Pictures don't do it justice but this is about as close as they come.  Looking down the rice paddies into the valley we hiked through.
Pictures don’t do it justice but this is about as close as they come. Looking down the rice paddies into the valley we hiked through.
Damian trying his hardest to ignore the women selling him purses.
Damian trying his hardest to ignore the women selling him purses.

After lunch, a mini-bus took us on a very harrowing 40 minute ride along some cliffs back to the hotel in Sa Pa where we had started our hike two days ago.  It’s always a little depressing when something that took two days to hike is covered really quickly by the return trip.

We were given a room to shower in and upon seeing it Lynn and I both firmly decided we would never actually sleep in this hotel.  Large chunks of wall tiles were missing, exposing the pipes behind them, and the shower head had been ripped out of the wall so you had to hold it in your hand the whole time.  At least the bathroom door hadn’t been kicked in I guess.

Freshly showered Lynn and I wandered out and said goodbyes to some in our group who were in the lobby before walking around Sa Pa to see what it offered.  Tourist restaurants and knock-off North Face stores it seems.  And lots of them.  In fact that was almost every store we saw on our walk.  We also shopped for hats for Doug to replace his too small yakult swallows hat, but didn’t see any that struck his fancy.

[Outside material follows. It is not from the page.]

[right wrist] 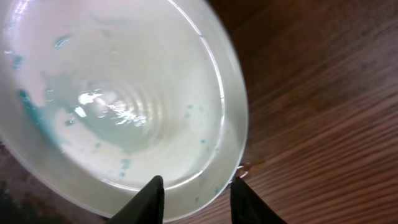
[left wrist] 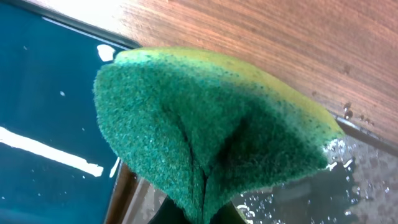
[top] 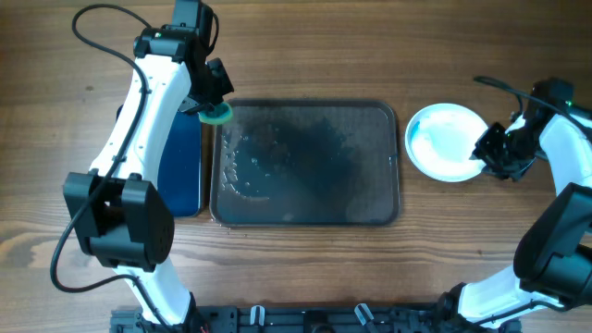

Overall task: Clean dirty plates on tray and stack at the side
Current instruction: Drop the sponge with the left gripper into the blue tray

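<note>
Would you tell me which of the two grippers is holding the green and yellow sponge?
The left gripper, at the dark metal tray's top-left corner, pinches the green and yellow sponge; the right gripper only straddles the white round plate's rim.

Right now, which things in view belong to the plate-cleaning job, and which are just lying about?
Job in hand:
- green sponge, pinched in the left pincer
- wet tray
- white plate beside the tray, its rim at the right pincer

Lying about:
- blue board along the tray's left edge
</note>
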`<state>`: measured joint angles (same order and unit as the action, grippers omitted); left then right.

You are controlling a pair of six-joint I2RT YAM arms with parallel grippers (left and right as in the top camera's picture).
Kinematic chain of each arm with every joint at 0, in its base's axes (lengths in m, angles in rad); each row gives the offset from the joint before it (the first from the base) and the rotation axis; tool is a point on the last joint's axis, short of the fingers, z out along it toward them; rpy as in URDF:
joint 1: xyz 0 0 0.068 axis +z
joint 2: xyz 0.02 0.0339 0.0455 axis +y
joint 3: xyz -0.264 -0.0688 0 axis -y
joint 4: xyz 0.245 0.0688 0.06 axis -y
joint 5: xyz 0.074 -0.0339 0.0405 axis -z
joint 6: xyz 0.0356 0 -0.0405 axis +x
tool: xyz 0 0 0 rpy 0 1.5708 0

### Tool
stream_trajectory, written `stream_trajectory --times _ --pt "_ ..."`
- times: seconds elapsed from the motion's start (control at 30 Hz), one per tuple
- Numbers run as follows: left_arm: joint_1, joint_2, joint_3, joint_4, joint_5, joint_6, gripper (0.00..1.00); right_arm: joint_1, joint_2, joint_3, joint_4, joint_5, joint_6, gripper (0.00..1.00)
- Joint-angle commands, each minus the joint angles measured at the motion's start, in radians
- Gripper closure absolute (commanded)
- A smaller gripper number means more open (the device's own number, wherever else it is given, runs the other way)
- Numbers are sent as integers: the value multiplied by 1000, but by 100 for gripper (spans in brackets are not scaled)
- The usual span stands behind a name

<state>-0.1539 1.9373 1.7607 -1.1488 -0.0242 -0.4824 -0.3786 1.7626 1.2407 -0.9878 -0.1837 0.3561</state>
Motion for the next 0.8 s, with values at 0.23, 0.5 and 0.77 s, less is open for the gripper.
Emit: stream_trajectory --times 0.23,0.5,0.77 --pt "143 -124 -48 -198 -97 87 96 252 -177 243 -1 -58 -94 32" --pt "297 -123 -410 72 -182 0 96 426 -175 242 61 -50 -119 33" --pt "309 -150 -365 47 -141 -1 0 441 -175 242 53 -63 -125 32"
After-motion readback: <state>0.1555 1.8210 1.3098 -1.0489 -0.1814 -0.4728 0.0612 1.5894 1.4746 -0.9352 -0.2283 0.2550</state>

After walking around town for a few hours we decided it would be a good idea to grab a snack before the bus and trains rides ahead of us. Partially to ward of car sickness and partially because we didn’t trust the sandwiches the hotel was sending us off with. There was a place called Baguettes and Chocolate that we had walked by earlier that we thought might have chocolate croissants so we headed that way.

Inside the cafe we found they did not, in fact, have any chocolate croissants but they did have six people from our hike eating a late lunch for the same reasons we were looking to so we sat down and joined them for an overpriced club sandwich for me (and again a pitiful smattering of fries) and a salad for Lynn who was craving some greens.

We headed back to the hotel where we packed a mini-bus to the brim and began the long winding path back down the mountain to the train station. Lynn and I and another girl from our hiking group tried to distract ourselves from the hour long bomb down the mountain with some conversation but eventually even that wasn’t enough to fight off the sharp cornering and drifting across lanes. We finally made it down and broke out of the van for some fresh air only to be surrounded by cigarette smoke all around us.

With another two hours to kill until the train and no one feeling very well we sought out some Sprite and bland belly filler which we found in the most expensive white bread covered in margarine we have ever seen but it did do the job.

Feeling better we again said goodbye to our group and headed off to our train which was an hour earlier than everyone else’s. We successfully found our train beds, shockingly even without the help of a hotel bellhop to decipher the English on our tickets, and climbed in.

Moments later our bunk mates appeared and we kicked off a great hours long conversation that featured everything from American and British politics (they’re from London and it seems everyone loves to talk about American politics when they find out we’re from the land of George Bush) to the West Wing and Lynn’s love of old woman British mystery shows. Finally we decided it was time to try and sleep so we all climbed in our bunks and fought the violent jerking of the train to fall asleep.

Daily Walking Mileage: 10

Fun Facts:

  • If you need knock off North Face gear Sa Pa is the place to be.
  • We learned from others in our group that the awful overnight train is still better than the overnight bus.
  • The words for “shut up” and “thank you” are nearly identical, which is not great for people who poorly pronounce Vietnamese.